Глаша глубоко вздохнула и, старательно выговаривая каждую букву, прочитала: «Театр — это отныне ваша жизнь, целиком посвященная одной цели, — созданию прекрасных произведений искусства, облагораживающих, возвышающих душу человека, воспитывающих в нем высокие идеалы свободы, справедливости, любви к своему народу, к своей Родине».
Как бы давая разобраться в этих словах, Соколова спросила:
— Какие спектакли кажутся вам прекрасными?
— Где идея правильная, — ответили вместе Глаша, Огнев и Женя.
— Когда артисты хорошие! — будто обидевшись за артистов, воскликнула Агния.
— И пьеса чтоб интересная… И постановка… — нерешительно добавил Олег.
— Все правильно, — подтвердила Анна Григорьевна. — А все-таки чем именно силен театр? Чем больше запоминается, о чем думается после хорошего спектакля или кинокартины?

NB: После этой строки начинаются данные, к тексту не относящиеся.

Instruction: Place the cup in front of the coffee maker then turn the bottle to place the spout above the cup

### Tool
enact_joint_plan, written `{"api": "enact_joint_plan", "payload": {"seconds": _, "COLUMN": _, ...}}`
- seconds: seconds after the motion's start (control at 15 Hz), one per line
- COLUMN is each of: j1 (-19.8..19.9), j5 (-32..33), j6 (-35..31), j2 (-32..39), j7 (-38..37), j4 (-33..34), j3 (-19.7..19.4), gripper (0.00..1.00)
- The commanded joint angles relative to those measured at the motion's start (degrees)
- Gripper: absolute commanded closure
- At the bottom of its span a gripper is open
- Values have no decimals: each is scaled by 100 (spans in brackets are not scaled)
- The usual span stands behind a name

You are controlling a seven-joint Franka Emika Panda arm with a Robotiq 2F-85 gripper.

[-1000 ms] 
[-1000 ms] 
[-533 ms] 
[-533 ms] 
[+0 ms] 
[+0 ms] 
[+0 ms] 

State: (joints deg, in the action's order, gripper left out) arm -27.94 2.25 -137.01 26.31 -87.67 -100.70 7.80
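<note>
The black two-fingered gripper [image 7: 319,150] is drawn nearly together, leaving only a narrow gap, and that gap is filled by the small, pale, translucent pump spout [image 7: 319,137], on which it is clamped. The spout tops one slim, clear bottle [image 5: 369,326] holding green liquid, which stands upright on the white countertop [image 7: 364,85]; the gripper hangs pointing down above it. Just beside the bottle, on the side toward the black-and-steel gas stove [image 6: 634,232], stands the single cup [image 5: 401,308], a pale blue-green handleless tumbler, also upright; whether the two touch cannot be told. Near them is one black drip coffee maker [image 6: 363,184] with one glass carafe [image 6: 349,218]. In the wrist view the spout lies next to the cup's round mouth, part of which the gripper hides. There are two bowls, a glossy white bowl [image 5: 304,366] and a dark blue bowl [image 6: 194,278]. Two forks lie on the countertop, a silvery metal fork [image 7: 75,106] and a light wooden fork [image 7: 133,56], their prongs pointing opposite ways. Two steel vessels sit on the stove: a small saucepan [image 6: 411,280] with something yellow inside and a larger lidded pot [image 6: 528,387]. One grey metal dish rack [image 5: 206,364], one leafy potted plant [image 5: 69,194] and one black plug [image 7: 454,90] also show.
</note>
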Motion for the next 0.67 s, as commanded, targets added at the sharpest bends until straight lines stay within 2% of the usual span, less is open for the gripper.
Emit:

— Об артистах… — сказала Алена тихо, боясь, что говорит не то, неумно.
— Ну да, об артистах! — подхватила Агния.
— А все ли актеры запоминаются? Волнуют? Заставляют верить в то, что играют? Ведь не все играют одинаково, правда?
— Те, что хорошо играют, нравятся… — скорее спросила, чем ответила Глаша.
— Те, что сильно играют! — потрясая в воздухе стиснутым кулаком, объяснил Женя.
— А что значит «хорошо», «сильно»? Как это «хорошо»?
— Как в жизни, — Агния смотрела на Соколову, широко раскрыв тревожно-сосредоточенные глаза.
— Когда по всей правде, — убежденно ответил Саша.
— Ну да: как в жизни, по всей правде! — вдруг вспомнив все свои мечты, воскликнула Алена.
— Все так думают?
— Конечно, реалистическая игра наиболее убеждает, — снисходительно подтвердил Джек.
— Хорошо. Итак, будем учиться играть по правде. Будем учиться быть на сцене свободными, способными видеть, слышать, понимать, делать выводы, то есть нормальными, живыми людьми. Договорились? Только ведь это самое трудное. Вспомните, были вы похожи на живых людей на экзамене?
— Ох!
— Да нет!
— Что вы!
— Кошмар!
— Ужас какой-то!
Соколова рассмеялась и вдруг спросила:
— Кто может рассказать, как выглядит фасад института?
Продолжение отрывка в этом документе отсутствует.